FRANC-CONGOLAIS-RDC1Les conclusions du rapport de la Commission Economique et Financière de l’Assemblée Nationale  ont fini par être adoptées lors de la plénière d’hier lundi 17 novembre 2014. A tout prendre, l’ECOFIN confirme que l’exécution du budget 2013 par le gouvernement comporte des faiblesses de gestion.
Il est indiqué que pour un budget voté en équilibre, le taux de réalisation des recettes se chiffre à 62, 24%, le taux d’exécution des budgets des dépenses est de 63,69%, tandis que le taux d’exécution des budgets  annexes est de 19,50% et celui des comptes spéciaux se monte à 82, 40%,.
Le déficit budgétaire de 2013 était de l’ordre de  104.848.735.738.67 Fc et a été couvert par la marge de la trésorerie de 2012. Ainsi, le solde de trésorerie 2013 s’élève à 61.719.832.654, 88Fc.
L’ECOFIN souligne que la Cour des Comptes n’a pas été en mesure de faire la  déclaration générale de conformité, au regard de la mauvaise tenue et de la production tardive de la comptabilité publique.
D’après ce rapport, l’application du règlement général sur la comptabilité publique et du plan comptable, la tenue régulière et la comptabilité s’imposent.
A l’issue de la présentation de ce rapport accablant sur la gestion des finances publiques, L’ECOFIN a formulé une litanie des recommandations au gouvernement. On retient notamment :
-le respect de la loi des finances de l’année en ce qui concerne l’exécution des dépenses et la sollicitation, le cas échéant, d’une loi financière de rectification ;
-Le respect de la loi financière dans ses dispositions relatives au principe de sincérité budgétaire et l’application du calendrier de sa mise œuvre ;
-le strict respect de la chaine de la dépense ;
-l’instauration de la chaine de la recette publique à l’instar de la celle de la dépense ;
-la préparation des budgets crédibles avec des assignations effectivement réalisables,
-l’élimination des conflits des compétences entre le pouvoir central et les provinces en clarifiant la répartition des actes générateurs des recettes ;
– l’accélération de la transmission du projet des lois portant révision du Code minier au Parlement ;
– l’amélioration de la traçabilité des recettes de l’étape de constatation à l’encaissement ;
-le renforcement de la rentabilité de la TVA ;
-l’identification des actions tendant à la production de nouveaux revenus en faveur de l’Etat, en termes de recettes innovantes…

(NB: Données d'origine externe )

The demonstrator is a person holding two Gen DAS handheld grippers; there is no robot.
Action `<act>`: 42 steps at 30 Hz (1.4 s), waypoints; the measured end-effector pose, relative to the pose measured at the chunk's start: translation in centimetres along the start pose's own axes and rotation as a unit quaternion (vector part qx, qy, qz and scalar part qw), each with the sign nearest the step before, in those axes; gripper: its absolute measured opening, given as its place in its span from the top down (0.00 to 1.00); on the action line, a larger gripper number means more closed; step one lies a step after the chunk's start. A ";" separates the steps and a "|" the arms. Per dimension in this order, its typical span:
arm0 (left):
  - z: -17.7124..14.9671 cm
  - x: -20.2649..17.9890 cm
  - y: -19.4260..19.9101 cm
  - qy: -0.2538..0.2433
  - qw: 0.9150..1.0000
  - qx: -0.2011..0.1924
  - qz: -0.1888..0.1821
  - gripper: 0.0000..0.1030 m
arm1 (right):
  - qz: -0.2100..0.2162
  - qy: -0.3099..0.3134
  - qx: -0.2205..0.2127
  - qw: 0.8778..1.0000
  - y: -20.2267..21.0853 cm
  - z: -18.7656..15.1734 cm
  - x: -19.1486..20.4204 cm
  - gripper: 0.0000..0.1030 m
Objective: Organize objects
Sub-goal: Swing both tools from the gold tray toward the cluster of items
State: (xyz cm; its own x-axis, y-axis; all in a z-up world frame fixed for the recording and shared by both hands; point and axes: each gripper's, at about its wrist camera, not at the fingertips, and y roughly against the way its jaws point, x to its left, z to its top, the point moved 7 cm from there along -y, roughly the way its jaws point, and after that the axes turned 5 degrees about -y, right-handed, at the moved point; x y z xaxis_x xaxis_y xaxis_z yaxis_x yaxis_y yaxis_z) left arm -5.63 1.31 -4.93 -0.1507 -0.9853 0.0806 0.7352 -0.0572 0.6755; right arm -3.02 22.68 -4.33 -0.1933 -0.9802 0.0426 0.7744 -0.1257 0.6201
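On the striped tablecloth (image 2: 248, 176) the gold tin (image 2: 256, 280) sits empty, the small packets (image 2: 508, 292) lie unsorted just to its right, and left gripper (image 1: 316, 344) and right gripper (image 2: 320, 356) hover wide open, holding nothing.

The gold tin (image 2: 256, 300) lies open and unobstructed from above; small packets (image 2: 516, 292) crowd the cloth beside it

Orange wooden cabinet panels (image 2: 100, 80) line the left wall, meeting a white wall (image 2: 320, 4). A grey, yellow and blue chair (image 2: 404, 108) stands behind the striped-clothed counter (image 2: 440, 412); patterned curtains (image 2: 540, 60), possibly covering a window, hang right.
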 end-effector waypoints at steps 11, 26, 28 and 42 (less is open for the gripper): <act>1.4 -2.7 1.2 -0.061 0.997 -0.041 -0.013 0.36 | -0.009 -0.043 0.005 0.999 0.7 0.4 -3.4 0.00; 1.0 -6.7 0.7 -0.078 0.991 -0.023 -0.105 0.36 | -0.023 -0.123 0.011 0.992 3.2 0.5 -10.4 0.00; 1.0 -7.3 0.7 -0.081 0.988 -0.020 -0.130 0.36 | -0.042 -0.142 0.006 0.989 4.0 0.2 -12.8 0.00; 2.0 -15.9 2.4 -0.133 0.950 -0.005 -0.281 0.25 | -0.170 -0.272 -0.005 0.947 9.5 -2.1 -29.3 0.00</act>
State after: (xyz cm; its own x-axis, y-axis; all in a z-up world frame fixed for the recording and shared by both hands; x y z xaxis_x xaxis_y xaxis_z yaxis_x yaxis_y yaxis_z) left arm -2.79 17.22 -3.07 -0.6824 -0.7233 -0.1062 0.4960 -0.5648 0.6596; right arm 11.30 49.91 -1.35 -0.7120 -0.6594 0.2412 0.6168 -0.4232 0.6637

A l’assemblée Nationale, la commission  a recommandé : -de compléter la législation en vigueur en reprenant les actes générateurs omis dans l’Ordonnance du 23 février 2013 ;
-finaliser l’examen et l’adoption de la loi sur les hydrocarbures ;
-Evaluer la convention actuelle sur la recapitalisation de la Banque Centrale du Congo ;
-Inscrire au calendrier de la session prochaine l’examen du projet de loi relatif à la recapitalisation de la Banque Centrale ;
-Renforcer le contrôle de l’exécution de lois des finances…
Lors du débat, les députés Lokondo et Botakile ont fustigé le fait que l’ECOFIN n’a pas intégré dans son rapport les budgets des provinces, conformément aux articles 175 et 173 de la Constitution.

Controverse autour des fonds destinés à
l’Opposition.
Dans son rapport, la Commission Economique et Financière a, sur base de l’OP obtenu aux ministères du Budget et des Finances, attesté que les fonds destinés à l’Opposition ont été affectés au Mécanisme de suivi de la mise en œuvre de l’Accord-cadre d’Addis Abeba.
Franck Diongo est monté au créneau pour contester ces allégations de l’ECOFIN en affirmant que la structure que dirige François Mwamba n’a jamais reçu un seul rond de ces fonds. Séance tenante, il a remis  au président du Bureau de l’Assemblée Nationale une lettre du Coordonateur  du Mécanisme de suivi de la mise œuvre  de l’Accord-cadre d’Addis -Abeba adressée au Procureur général de la République lui demandant d’ouvrir un dossier sur ces fonds logés dans une banque de la place.
Ce député de l’opposition  a promis de mettre incessamment à la disposition de la presse les différentes correspondances qui prouvent que ces fonds ont été réellement mouvementés.